Typically, such vessels had short lifespans. They were designed for quick payback and, once out of service, were scrapped rather than repaired. However, SRT-129 had a different fate. After a brief service as a fishing vessel, it was transferred to the Soviet Navy, which used it for marine and ship measurements, in a less demanding role than in the fishing fleet. In 1996, the vessel was handed over by the military to the Kaliningrad Sea Fishing Port. The port installed the vessel as a monument to the history of the fishing industry.

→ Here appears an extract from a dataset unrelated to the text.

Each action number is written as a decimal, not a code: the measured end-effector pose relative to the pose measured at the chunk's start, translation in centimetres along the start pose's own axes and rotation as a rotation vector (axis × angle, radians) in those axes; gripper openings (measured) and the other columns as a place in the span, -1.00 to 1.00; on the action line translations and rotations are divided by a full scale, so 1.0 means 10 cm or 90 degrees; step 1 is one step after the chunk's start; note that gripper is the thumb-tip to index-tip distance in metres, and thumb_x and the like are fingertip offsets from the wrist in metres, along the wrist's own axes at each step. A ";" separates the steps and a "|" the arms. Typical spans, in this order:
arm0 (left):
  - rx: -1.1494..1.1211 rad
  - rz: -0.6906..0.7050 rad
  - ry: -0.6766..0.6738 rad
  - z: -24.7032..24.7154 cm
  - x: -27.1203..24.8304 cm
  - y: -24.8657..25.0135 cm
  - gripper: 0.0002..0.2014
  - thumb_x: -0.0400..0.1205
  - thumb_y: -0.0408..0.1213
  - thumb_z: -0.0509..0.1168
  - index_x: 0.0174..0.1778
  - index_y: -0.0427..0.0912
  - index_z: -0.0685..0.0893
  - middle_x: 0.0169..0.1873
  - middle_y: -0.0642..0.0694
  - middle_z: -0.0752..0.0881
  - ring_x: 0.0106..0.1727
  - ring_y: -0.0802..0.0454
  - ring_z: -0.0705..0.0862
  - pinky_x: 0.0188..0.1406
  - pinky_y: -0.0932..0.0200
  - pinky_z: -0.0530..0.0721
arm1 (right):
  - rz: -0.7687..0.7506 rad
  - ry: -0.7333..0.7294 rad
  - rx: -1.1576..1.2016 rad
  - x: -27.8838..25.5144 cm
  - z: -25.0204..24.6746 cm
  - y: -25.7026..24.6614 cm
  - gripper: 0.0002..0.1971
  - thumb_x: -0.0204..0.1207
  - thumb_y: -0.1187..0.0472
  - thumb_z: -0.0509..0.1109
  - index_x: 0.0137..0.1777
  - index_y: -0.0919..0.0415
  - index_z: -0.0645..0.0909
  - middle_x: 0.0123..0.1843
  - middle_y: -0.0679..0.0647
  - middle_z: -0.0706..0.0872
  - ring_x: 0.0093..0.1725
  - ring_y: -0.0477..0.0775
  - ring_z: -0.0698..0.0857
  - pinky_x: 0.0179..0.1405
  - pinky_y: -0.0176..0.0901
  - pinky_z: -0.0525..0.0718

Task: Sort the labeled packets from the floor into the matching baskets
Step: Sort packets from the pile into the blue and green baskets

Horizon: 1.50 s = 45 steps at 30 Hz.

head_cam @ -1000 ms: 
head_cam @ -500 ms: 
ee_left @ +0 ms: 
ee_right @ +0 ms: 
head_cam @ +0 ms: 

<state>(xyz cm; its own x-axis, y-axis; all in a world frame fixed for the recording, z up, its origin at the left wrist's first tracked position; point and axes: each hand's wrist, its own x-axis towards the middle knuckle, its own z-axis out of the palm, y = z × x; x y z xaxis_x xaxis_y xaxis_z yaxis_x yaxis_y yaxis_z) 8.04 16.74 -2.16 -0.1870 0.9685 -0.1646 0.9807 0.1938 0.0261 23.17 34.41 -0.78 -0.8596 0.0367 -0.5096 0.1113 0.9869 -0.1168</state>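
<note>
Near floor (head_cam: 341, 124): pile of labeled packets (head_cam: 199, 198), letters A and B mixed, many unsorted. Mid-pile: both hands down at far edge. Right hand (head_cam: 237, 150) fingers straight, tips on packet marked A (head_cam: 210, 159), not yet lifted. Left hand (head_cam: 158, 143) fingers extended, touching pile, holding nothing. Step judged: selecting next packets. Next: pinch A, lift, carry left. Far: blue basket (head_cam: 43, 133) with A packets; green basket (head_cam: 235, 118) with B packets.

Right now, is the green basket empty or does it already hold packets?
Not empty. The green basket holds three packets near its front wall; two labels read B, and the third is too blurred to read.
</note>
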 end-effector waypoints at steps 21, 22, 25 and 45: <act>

At the time, the vessel was not accessible to the general public (as the port was a restricted area). Therefore, in 2007, SRT-129 was transferred to the Museum of the World Ocean, which already had four museum ships (three in Kaliningrad and one in Saint Petersburg).

On August 20, 2007, after a second attempt, two tugboats moved SRT-129 to its new mooring place. After restoration, which was planned to take one year, the vessel was opened to visitors.

On April 9, 2008, during the restoration, a fire broke out on SRT-129: the wooden paneling and insulation of the trawler's deckhouse caught fire. Kaliningrad firefighters managed to extinguish the fire and save the historic vessel. Welding works were cited as the likely cause of the fire.

The ship hosts an exhibition on the history of Russia's fishing fleet, including the history of fishing in the Kaliningrad region.